ALBA’s project, Empowering Socially-Disadvantaged Farmers to Investigate Nitrogen Management in High-Value Vegetable Crops, helped socially-disadvantaged (SDA), beginning and aspiring farmers answer questions related to their own production of high-value organic vegetable crops, as well as increase their understanding of organic nitrogen management. The project achieved these goals through a combination of specific workshops, direct hands-on technical assistance, and farmer engagement in the production of two crops that are increasingly economically important in our region, cilantro and kale.   

Introduction

With the help of Agriculture and Land-Based Training Association (ALBA) staff and partners, SDA , beginning, and aspiring farmers improved their capacity to frame, ask, and answer questions related to their own real-life crop production challenges.  ALBA farmers plant an estimated 100 acres of organic kale and cilantro each year, yet there is little guidance available for our region regarding N fertilization management practices for these crops, especially using organic farming methods. Thus, due to the lack of guidance combined with many uncertainties regarding organic N fertility in general, farmers often have to optimize N fertilization through a combination of keen observation, on-farm experimentation, and years of experience.  This challenge exists within the context of an increasing need for accountability of total N applied to crops, particularly due to serious environmental and human health concerns of nitrate contamination of surface and groundwater. Nine ‘core’ SDA farmers conducted field trials on N fertilization rates in the aforementioned crops, with 100+ SDA, beginning and aspiring farmers and agricultural professionals in our tri-county region receiving workshop trainings on performing basic on-farm research, and specific techniques for better N management (e.g., N budgeting).  Informational materials were disseminated to a further 500+ SDA farmers and agricultural professionals to increase awareness on the topics.

Project Objectives:
  • Objective 1. Eighty (80) SDA farmers and agricultural professionals are educated on conducting on-farm research and nutrient management through workshops and field demonstrations.

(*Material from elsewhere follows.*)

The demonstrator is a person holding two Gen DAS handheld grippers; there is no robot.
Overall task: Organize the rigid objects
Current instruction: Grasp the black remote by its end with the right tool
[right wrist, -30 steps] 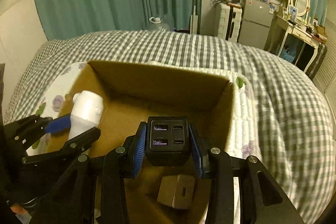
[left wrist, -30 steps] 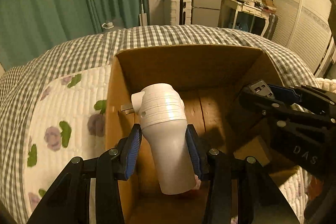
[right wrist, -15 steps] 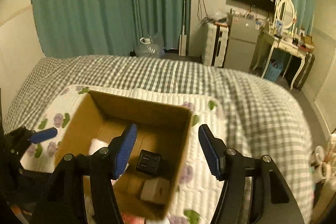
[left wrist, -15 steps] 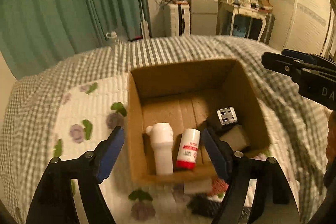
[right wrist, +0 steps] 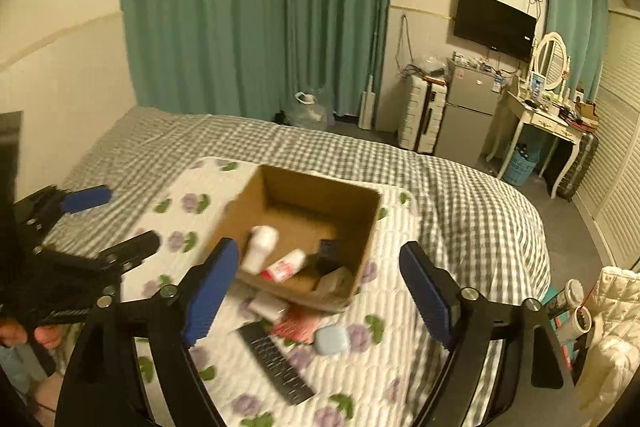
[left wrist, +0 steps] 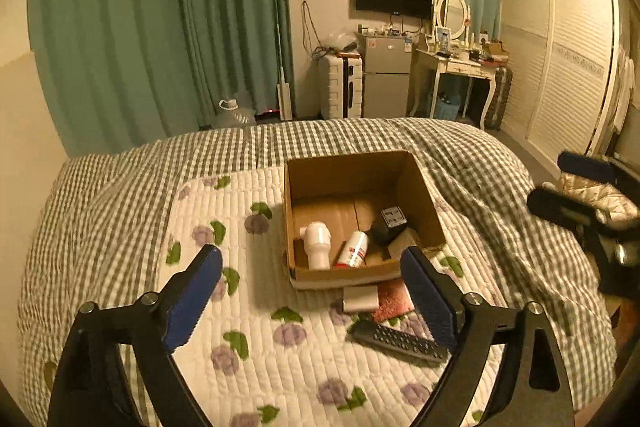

Over 100 SDA, beginning, aspiring farmers and agricultural professionals were trained through workshops and field days.

One workshop on Innovation and Experimentation was held in July 2013 with twenty-two participants in attendance. Two seasoned local farmer mentors were invited to present, Israel Morales (formerly grower for Earthbound Farms) and Jim Leap (USDA-ARS Field Technician, Beginning Farmer Mentor, and former UCSC CASFS Farm Manager) talked about setting up field trials, the importance of observation and innovation, and gave tips for managing fertility.

One workshop on Organic Nutrient Management was held in July 2013 with twenty-three participants in attendance. This training was presented by Richard Smith (UCCE Monterey County) and Nathan Harkleroad (ALBA) and included a discussion of the environmental and human health consequences of nitrate contamination of surface and groundwater; conventional versus organic approaches to nitrogen fertility; sources of organic nitrogen; timing of application of fertilizer; resources for application rates; and an exercise calculating total applied nitrogen.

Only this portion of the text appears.